ETSI EN 319 401 Trust Service Applicability Workflow

The first applicability question is whether the organization is providing one or more trust services. EN 319 401 defines a TSP as an entity that provides one or more trust services, and its examples include public key certificates, time-stamps, remote electronic signature generation, validation services, preservation services, and registered delivery services.

Do not start by copying every clause into a generic checklist. Create a short scope record that names the service, the trust service token or output, the subscribers and relying parties, the systems used to provide the service, and any trust service components supplied by another party.

Once a service appears to be in scope, identify the trust service policy that explains where the service is intended to apply. EN 319 401 treats the trust service policy as the set of rules indicating the applicability of a trust service to a community or class of application with common security requirements.

The output of this gate is a policy mapping, not a conclusion sentence. The mapping should show the policy name, service type, customer or relying-party community, use limitations, and any service-specific ETSI standard that adds requirements beyond EN 319 401.

The practice statement is where applicability becomes operational. EN 319 401 requires the TSP to specify policies and practices appropriate for the trust services it provides, approve and communicate those policies, and maintain a practice statement that addresses all requirements of the applicable trust service policy.

For an applicability review, the practice statement evidence should show which service is covered, which external organizations support the service, how subscribers and relying parties can obtain relevant documentation, who approves the statement, and how changes are reviewed.

Applicability is not complete until the public-facing service terms match the policy decision. EN 319 401 requires terms and conditions for services to be available to subscribers and relying parties, and it lists specific items that should be covered for each trust service policy supported by the TSP.

Use this gate to prevent hidden scope. The terms should identify the policy being applied, limitations on service use, subscriber obligations, relying-party information, event-log retention, liability limits, legal system, complaint and dispute procedures, conformity assessment scheme if one is claimed, contact information, and any availability undertaking.

If the service remains in scope after the policy, practice-statement, and terms gates, map EN 319 401 baseline areas to concrete evidence. The standard covers risk assessment, information security policy, internal organization, segregation of duties, personnel, assets, access control, cryptographic controls, physical security, operation security, network security, vulnerabilities and incidents, evidence collection, continuity, termination, compliance, and supply chain.

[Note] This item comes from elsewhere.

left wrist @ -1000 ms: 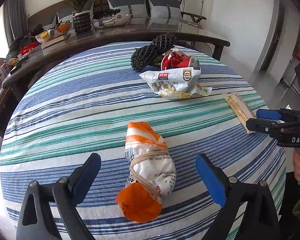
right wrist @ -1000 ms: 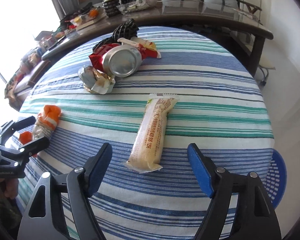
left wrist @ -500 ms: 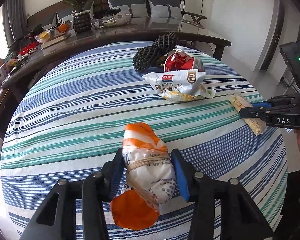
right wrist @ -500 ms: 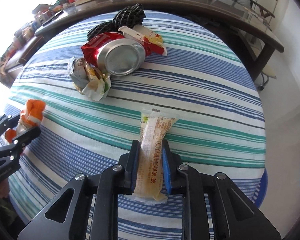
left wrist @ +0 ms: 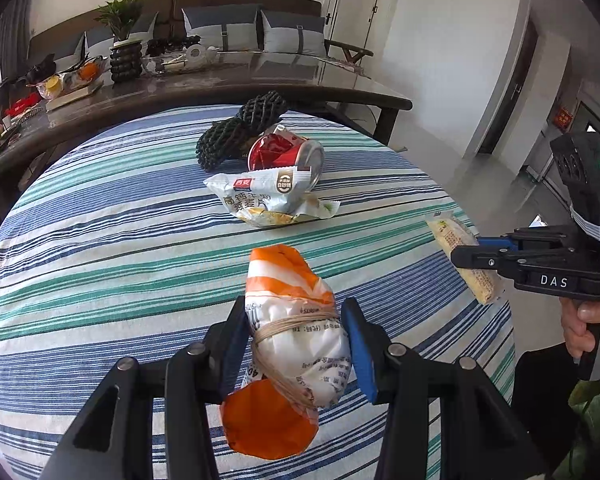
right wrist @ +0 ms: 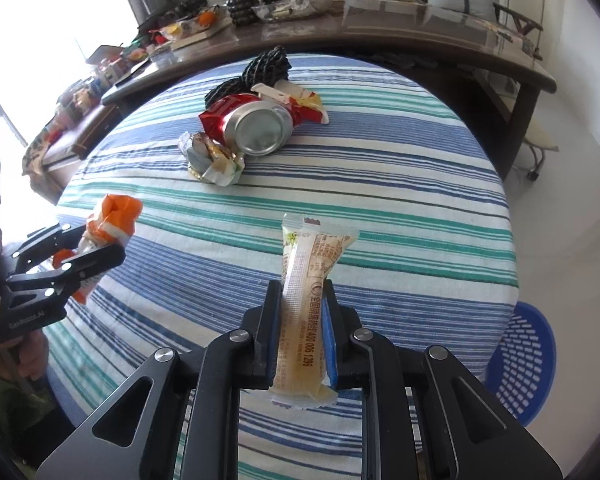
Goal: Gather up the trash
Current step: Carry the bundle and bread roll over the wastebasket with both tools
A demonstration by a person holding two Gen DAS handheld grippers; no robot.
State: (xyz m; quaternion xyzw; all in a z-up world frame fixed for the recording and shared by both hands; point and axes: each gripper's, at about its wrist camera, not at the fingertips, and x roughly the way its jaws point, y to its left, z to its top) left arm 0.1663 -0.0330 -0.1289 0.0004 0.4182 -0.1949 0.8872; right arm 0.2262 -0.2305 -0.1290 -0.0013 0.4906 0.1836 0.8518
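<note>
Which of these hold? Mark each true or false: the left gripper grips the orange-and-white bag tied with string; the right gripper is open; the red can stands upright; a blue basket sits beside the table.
1. The left gripper is shut on the orange-and-white plastic bag tied with string. True.
2. The right gripper is open and holds nothing. False: it is shut on the long pale yellow snack wrapper.
3. The red aluminium can stands upright. False: it lies on its side on the striped tablecloth.
4. A blue perforated plastic basket sits off the table's edge. True.
</note>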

A useful evidence map should avoid vague labels such as compliant or implemented. For each baseline area, name the owner, control, evidence artifact, review trigger, and source requirement. Where a control is conditional, state the condition that made it applicable or not applicable.

Use this table in an independent review note, procurement intake, or audit-prep file. Keep the assigned role and evidence linkage explicit for every gate so scope decisions are auditable and reproducible.

Step | Owner | Evidence | Decision

1. Service identification | Product Security Lead (service owner) | service-boundary diagram + evidence record ID for token, subscribers, relying parties, supporting systems | Is the activity a trust service or a supporting component?

2. Policy applicability | Compliance/Policy Lead (TSP policy owner) | trust-service-policy mapping, scope definition, and service-specific standard list | Which policy and application community/class defines the service?

3. Practice statement mapping | TSP Operations Lead | practice-statement version + external-organization obligation matrix + approval evidence | Does the practice statement cover every requirement in the selected policy?

4. Terms review | Legal Counsel and Customer Terms Owner | published terms artifact ID, terms-change history, complaint channel, assessment-scheme reference, liability and retention clauses | Are public terms aligned with the chosen policy and scope?

5. Baseline evidence map | CISO and Internal Audit Leads | control-level evidence map IDs, review dates, control owners, and retention decision for each EN 319 401 clause group | Can EN 319 401 baseline controls be demonstrated for this exact service boundary?

6. Change trigger | Change Manager and Policy Owner | change-impact log, reclassification notes, notification evidence, evidence-retention adjustments | Does a service, policy, supplier, component, or security change require reassessment or external notice?